In addition, we compared DKI estimates obtained with two different sets of b values: 150, 1000, and 2000 smm−2, and 150, 1500, and 3000 smm−2. D and K were derived for each set and plotted against each other. The slope of the regression lines
where the subscripts to D and K refer to the set of b values used for the estimate, were then found.
3.3 Tissue-Specific b Value Selection
Similar to [17], the dependency of diffusion estimates on maximum b values was investigated separately for the white and grey matters. For this aim, eD and eK of 200 voxels containing white matter or grey matter voxels were averaged for maximum b values of 1500, 2000, and 3000 smm−2.
4 Results
4.1 Theoretical predictions
Figure 1 gives plots of the fractional error in diffusion estimates calculated using Eq. (7) vs. the dimensionless quantity D.bmax with bmin = 0. Even at moderate values of kurtosis, bias in estimates of D are ~ 10% when bmax = D. Figure 2 gives plots in the fractional error of both D and K calculated using Eq. (12) vs.

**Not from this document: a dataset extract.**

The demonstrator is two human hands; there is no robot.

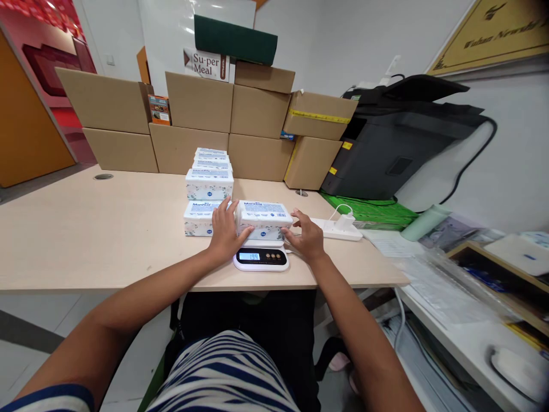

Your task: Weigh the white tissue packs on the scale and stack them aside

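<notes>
A light wood tabletop (86, 240) is set in front of a pale wall, and big brown cardboard boxes (193, 103) are piled along its back edge. A long dark green box (235, 40) is laid on top of the pile. To the right, a large dark grey printer (386, 149) is seen, with a flat bright green bundle (364, 214) placed near its base.

Near the front edge, a small white scale with a black front panel (261, 259) is set down. A white block-shaped pack with blue print and a flower pattern (265, 216) is rested on the scale. This pack is held between the two hands. Its left end is touched by the left hand (226, 229), with the thumb put on the front. Its right end is pinched by the thumb and fingers of the right hand (306, 234). Numbers are lit up on the scale, but a dot between them cannot be made out for sure.

Just left of the left hand, more white packs of the same kind (209, 186) are lined up going back. A white power strip with a plug in it (338, 230) is found past the right hand.
</notes>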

D.bmax. The bias in estimates of D is much reduced in diffusion kurtosis imaging to diffusion weighted imaging, even for higher values of bmax. However, bias in estimates of K itself is large for even for low values of ektasis.
4.2 DKI
Figure 3 gives plots of measured fractional errors vs. fractional errors predicted by Eq. (12) for D (Fig. 3a) and K (Fig. 3b). The correlation coefficients between measured and predicted errors were 0.9660 and 0.9344 for D and K, respectively.
Figure 4 shows plots of D (a) and K (b) derived using b values of 150, 1500, and 3000 smm−2 against those derived using b values of 150, 1000, and 2000 smm−2. The slopes of the regression lines, kD and kK [Eq. (14)] were 0.87, and 0.85, respectively. Both values are less than one in agreement with the theoretical predictions of Eq. (12).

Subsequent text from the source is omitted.